Objective: Transoral endoscopic laser-assisted diverticulotomy (TELD) with diverticulectomy and diverticuloplasty (TELD + DD) for the management of Zenker’s diverticulum (ZD) has been utilized by our institution since 2016 in attempts to reduce residual pouch size. This technique involves complete endoscopic pouch excision with partial advancement of mucosal flaps. Our study compares the subjective outcomes, objective outcomes, and complication rates between TELD and TELD + DD. Methods: A retrospective cohort study was performed on patients who underwent TELD or TELD + DD by a single surgeon at a tertiary academic center (2013-2019). Videofluoroscopic swallow studies (VFSS) with esophagram, Eating Assessment Tool (EAT-10), Reflux Symptom Index (RSI), and Functional Outcome Swallowing Scale (FOSS) were collected at preoperative and 3 month follow-up visits. A single blinded reviewer recorded height, width, and depth of pre and postoperative pouches with volumetric analysis performed assuming an ellipsoid shape. Comorbidities, complications, postoperative course, and recurrence were recorded. Results: Of the 75 patients that met criteria, 27 underwent TELD + DD and 48 underwent TELD. Eighteen TELD + DD and 37 TELD had both pre and post-operative VFSS. TELD + DD and TELD had a 96 ± 7% and 87 ± 16% reduction in pouch volume, respectively ( t-test; P = .01).
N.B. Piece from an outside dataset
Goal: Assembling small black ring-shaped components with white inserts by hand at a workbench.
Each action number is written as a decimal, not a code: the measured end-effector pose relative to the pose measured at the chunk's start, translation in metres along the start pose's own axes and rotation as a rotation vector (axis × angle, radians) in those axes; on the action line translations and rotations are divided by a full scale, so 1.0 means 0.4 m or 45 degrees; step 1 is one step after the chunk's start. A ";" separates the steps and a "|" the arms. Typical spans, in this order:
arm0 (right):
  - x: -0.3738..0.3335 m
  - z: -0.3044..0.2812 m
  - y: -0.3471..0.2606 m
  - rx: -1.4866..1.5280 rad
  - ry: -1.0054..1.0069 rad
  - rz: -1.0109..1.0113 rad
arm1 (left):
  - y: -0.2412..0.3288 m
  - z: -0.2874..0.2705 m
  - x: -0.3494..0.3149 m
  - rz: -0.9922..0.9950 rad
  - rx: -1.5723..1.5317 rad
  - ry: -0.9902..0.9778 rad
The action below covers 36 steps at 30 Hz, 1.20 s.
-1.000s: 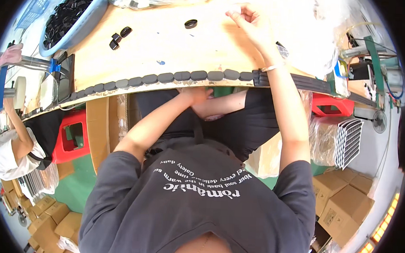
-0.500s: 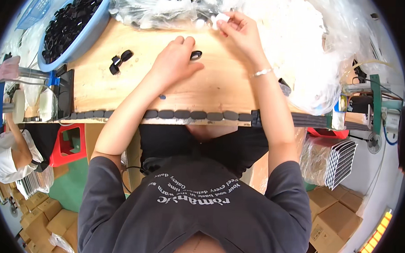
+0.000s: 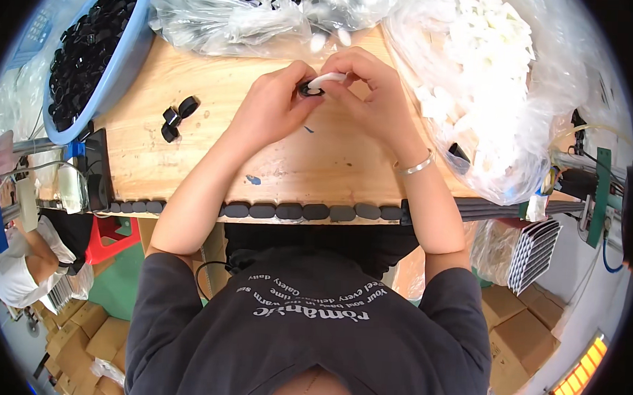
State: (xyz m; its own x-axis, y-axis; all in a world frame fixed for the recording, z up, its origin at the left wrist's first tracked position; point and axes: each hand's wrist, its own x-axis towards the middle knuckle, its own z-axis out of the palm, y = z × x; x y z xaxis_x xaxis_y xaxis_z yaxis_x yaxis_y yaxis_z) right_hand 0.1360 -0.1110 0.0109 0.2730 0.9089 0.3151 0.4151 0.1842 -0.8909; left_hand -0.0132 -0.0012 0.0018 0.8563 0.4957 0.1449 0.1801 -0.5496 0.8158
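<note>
Black ring-like plastic piece (image 3: 308, 90) sits, in the head view, between the fingertips of the bare left hand (image 3: 277, 101), over the pale wooden table (image 3: 215, 84). That hand is closed to a narrow pinch on it. The bare right hand (image 3: 369, 92) pinches a slim, curved white piece (image 3: 327, 79), its end right at the black one; whether they touch I cannot tell. Bringing the two together looks like the step in hand; the next move calls for lining up their edges with both pinches steady. Three loose black pieces (image 3: 170, 116) lie farther left
</note>
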 end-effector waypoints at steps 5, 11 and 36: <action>0.004 0.009 0.002 -0.114 0.021 -0.175 | -0.003 -0.007 -0.001 0.028 -0.144 0.109; 0.003 0.018 -0.001 -0.211 0.130 -0.306 | 0.010 -0.016 -0.001 0.066 -0.199 0.144; -0.013 0.031 0.001 0.607 0.157 0.379 | -0.009 0.012 0.010 0.087 -0.588 0.414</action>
State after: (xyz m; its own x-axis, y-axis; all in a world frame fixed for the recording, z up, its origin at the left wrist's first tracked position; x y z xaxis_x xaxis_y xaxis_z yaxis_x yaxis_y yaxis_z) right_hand 0.1240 -0.1110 0.0049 0.4290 0.9025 0.0388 -0.1247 0.1017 -0.9870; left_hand -0.0079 -0.0003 -0.0033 0.6520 0.6914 0.3112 -0.1635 -0.2726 0.9481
Complications (TELD + DD 7%, TELD 17%, fisher’s exact; P = .31) and final subjective outcomes after adjusting for initial were not significantly different between methods (EAT-10 with TELD + DD ∆ + 1.3, P = .18; RSI ∆ + 1.4, P = .29; FOSS ∆-0.02, P = .91). One short-term recurrence was reported with TELD. Conclusion: Use of TELD + DD is associated with a statistically significantly decreased residual pouch size with no significant difference in short-term subjective outcomes. Complication rates and short-term recurrence rates are comparable. Long-term recurrence rates will require further studies to characterize. Level of Evidence: Level 3.